What is totally unexpected and unacceptable is that this government has yet to pledge and use any meaningful amount of its reserves, allegedly amounting to RM400 billion (according to the former pm economic advisor), to help the overall population and the economy.

The two biggest announcements to date are on (a) the EPF withdrawals, involving purely depositors own money and (b) bank moratorium on interests, deferred but accrued to protect bankers and not really to sincerely help borrowers. Basically, more time for borrowers but no mandated interests rate cuts from the rich bankers.

So far no pains for banks and no pains from this government. I suppose some of their MPs can continue to suffer through the MCO, floating in their own private swimming pools. This attitude has to stop.

I am acutely aware of the fiscal challenges, but if the government don’t spend now, the situation will be far worse later. A fair and reasonable expectation is the government pledging and paying out at least RM6 billion to RM10 billion per month, to protect jobs, stabilise consumption and the economy. Why is the government so reluctant to spend?

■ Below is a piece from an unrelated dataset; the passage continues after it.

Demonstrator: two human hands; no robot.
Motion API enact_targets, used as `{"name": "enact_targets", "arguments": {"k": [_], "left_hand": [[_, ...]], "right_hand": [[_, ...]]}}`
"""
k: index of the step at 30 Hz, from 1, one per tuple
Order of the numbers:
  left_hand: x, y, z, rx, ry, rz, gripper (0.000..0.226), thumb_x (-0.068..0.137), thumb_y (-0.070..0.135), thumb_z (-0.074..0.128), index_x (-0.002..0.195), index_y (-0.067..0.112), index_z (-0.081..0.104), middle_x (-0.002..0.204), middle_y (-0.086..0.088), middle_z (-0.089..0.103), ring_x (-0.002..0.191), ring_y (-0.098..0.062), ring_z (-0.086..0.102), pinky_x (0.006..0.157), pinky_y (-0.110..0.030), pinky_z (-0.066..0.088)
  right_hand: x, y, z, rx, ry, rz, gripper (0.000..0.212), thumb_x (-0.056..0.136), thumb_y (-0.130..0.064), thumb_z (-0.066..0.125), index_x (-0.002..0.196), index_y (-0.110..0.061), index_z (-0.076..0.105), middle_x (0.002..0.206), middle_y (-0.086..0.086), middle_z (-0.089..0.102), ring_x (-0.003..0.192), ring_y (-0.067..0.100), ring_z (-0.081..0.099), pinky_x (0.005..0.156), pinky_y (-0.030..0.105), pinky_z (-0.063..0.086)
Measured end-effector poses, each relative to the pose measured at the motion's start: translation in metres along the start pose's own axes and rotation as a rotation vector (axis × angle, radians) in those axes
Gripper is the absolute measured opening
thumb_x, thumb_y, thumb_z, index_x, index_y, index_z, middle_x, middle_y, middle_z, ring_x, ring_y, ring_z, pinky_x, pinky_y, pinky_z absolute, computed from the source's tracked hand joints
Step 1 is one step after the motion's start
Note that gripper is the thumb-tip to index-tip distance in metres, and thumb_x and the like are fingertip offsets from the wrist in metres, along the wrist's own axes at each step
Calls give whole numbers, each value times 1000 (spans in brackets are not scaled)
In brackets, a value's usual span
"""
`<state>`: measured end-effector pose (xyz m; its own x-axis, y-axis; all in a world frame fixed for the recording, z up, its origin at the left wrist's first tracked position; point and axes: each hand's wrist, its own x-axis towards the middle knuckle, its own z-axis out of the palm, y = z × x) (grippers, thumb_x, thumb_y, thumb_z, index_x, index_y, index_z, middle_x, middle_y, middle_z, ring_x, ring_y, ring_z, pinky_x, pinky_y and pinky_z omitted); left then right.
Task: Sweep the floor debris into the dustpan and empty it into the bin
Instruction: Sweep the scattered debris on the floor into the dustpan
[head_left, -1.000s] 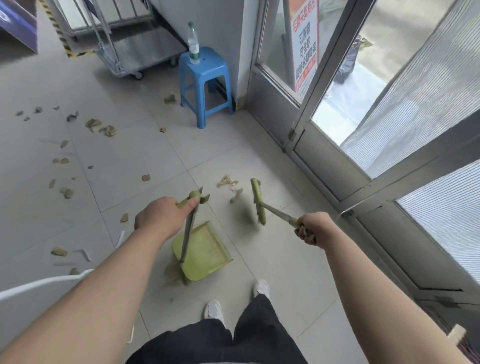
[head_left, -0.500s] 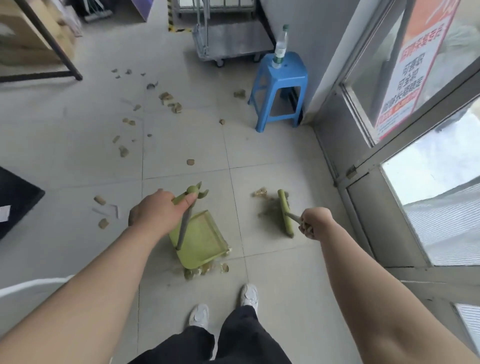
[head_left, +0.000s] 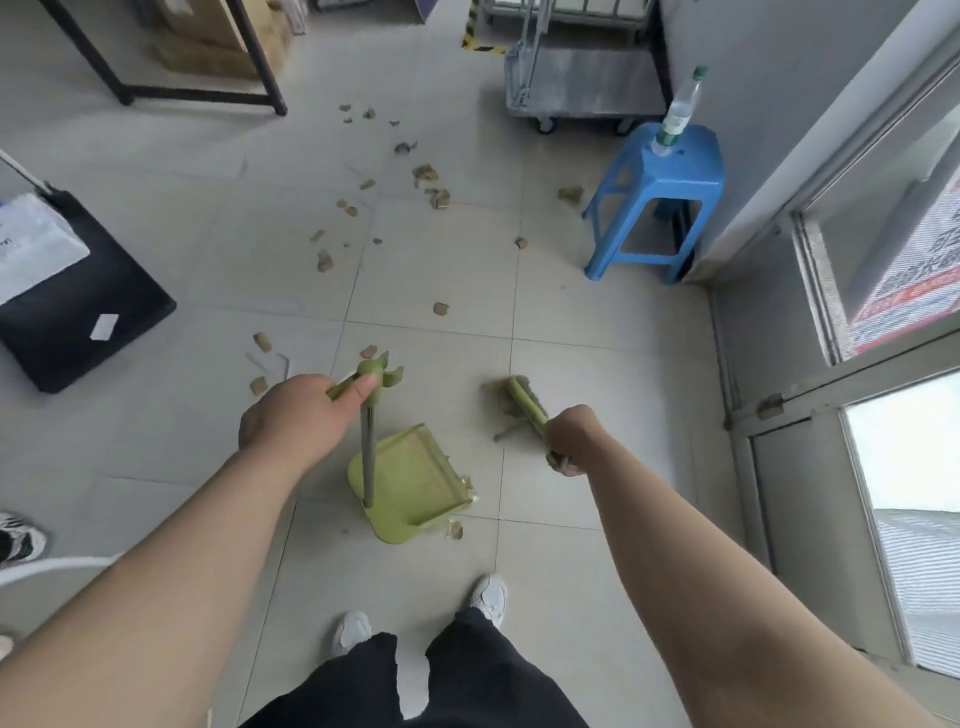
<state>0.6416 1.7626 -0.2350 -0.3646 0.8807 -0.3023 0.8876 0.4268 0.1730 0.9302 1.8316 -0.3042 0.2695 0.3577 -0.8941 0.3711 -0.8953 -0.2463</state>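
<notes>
My left hand (head_left: 296, 415) grips the green top of the upright dustpan handle (head_left: 370, 415). The green dustpan (head_left: 415, 483) rests on the tiled floor in front of my feet, with a few brown scraps (head_left: 456, 529) lying at its right lip. My right hand (head_left: 571, 441) grips the broom handle; the green broom head (head_left: 522, 400) touches the floor just right of the pan. Several brown debris pieces (head_left: 431, 192) are scattered across the tiles further ahead. No bin can be made out for certain.
A blue plastic stool (head_left: 670, 176) with a bottle (head_left: 680, 111) stands at the right by the glass door (head_left: 883, 270). A metal cart (head_left: 582, 78) is behind it. A black mat (head_left: 78, 306) lies left, a black table frame (head_left: 260, 78) far left.
The view has swung left, so the stool and door now sit further right. The broom head has drawn closer to the dustpan. Both hands keep their holds.
</notes>
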Motion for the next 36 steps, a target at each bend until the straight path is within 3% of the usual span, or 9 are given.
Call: {"name": "enact_targets", "arguments": {"k": [5, 8, 15, 21, 24, 27, 30, 32, 36], "left_hand": [[-7, -22, -6, -15, -13, -4, 72, 85, 80, 27, 65, 15, 53, 69, -3, 59, 67, -24, 55, 56, -30, 33], [-10, -43, -11, -36, -16, 16, 71, 86, 79, 28, 63, 16, 51, 69, -4, 58, 71, -26, 57, 58, -31, 34], [-27, -114, -23, -51, -31, 100, 73, 85, 79, 28, 70, 15, 57, 75, -2, 60, 81, -28, 58, 64, -33, 39], [-49, -188, -29, -47, -21, 133, 75, 85, 80, 27, 67, 13, 55, 71, -4, 61, 69, -25, 55, 56, -30, 33], [-57, -220, -31, -43, -37, 117, 76, 84, 80, 28, 72, 12, 57, 77, -4, 63, 70, -24, 55, 59, -31, 34], [-61, -248, -34, -25, -54, 84, 76, 86, 80, 28, 91, 13, 64, 95, -5, 66, 80, -26, 53, 67, -32, 38], [-65, -274, -34, 3, -74, 61, 77, 85, 81, 26, 84, 13, 62, 88, -6, 64, 80, -28, 57, 62, -32, 38], [-67, -288, -33, 3, -83, 37, 75, 84, 82, 26, 77, 14, 59, 80, -5, 62, 74, -27, 57, 56, -30, 34], [-71, -317, -30, -25, -88, -26, 73, 85, 80, 30, 69, 12, 53, 72, -5, 61, 64, -22, 55, 52, -29, 32]], "right_hand": [[-27, 2, 19, -249, -82, -70, 25, 88, 2, 30, 67, -11, 37, 60, 8, 40, 34, 14, 39, 34, 8, 20], [-43, 13, 23, -295, -58, -107, 23, 86, 3, 34, 66, -8, 40, 61, 11, 47, 37, 16, 38, 40, 17, 22], [-93, 76, 68, -7, 44, -39, 16, 92, -1, 38, 77, -5, 43, 64, 13, 48, 21, 12, 36, 32, 7, 23], [-123, 120, 118, 106, 46, 109, 28, 90, -4, 31, 64, -11, 37, 46, 6, 43, 16, 10, 30, 29, 5, 16], [-136, 138, 146, 237, 14, 98, 31, 89, 0, 27, 62, -11, 39, 55, 7, 40, 19, 11, 31, 28, 8, 18], [-151, 150, 179, 358, -8, 100, 29, 89, 1, 27, 68, -9, 43, 59, 5, 36, 20, 10, 31, 27, 10, 21], [-166, 151, 219, 463, -88, 115, 28, 92, -1, 31, 93, 0, 59, 64, 6, 47, 20, 9, 29, 27, 10, 23], [-174, 142, 242, 536, -157, 125, 29, 95, -8, 34, 103, -6, 62, 72, 5, 59, 20, 8, 27, 28, 8, 24], [-186, 113, 272, 640, -254, 126, 23, 86, 4, 40, 102, -8, 50, 61, 3, 37, 22, 9, 32, 26, 12, 29]]}}
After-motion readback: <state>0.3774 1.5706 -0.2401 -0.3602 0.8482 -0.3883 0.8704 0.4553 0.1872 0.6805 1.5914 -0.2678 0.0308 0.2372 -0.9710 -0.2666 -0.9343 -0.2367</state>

With the MCO extended, the challenge now is about the survivability of jobs, survivability of employers, direct aid to the poor (as savings run out), including those outside the EPF system (3 to 4 million of the working population who have no EPF to even withdrawn from) and migrant workers. The PM must roll out a comprehensive plan to tackle all the above as soon as possible. He promised to make another announcement this Friday, so let’s see if he will deliver something of substance.

However, it is an absolute PR disaster for the PM to announce the extension of the MCO today but failed to announce anything at all to address the economic fears generated by the very same announcement. This kind of cavalier attitude is not helping build the confidence Malaysia needs to weather through this crisis.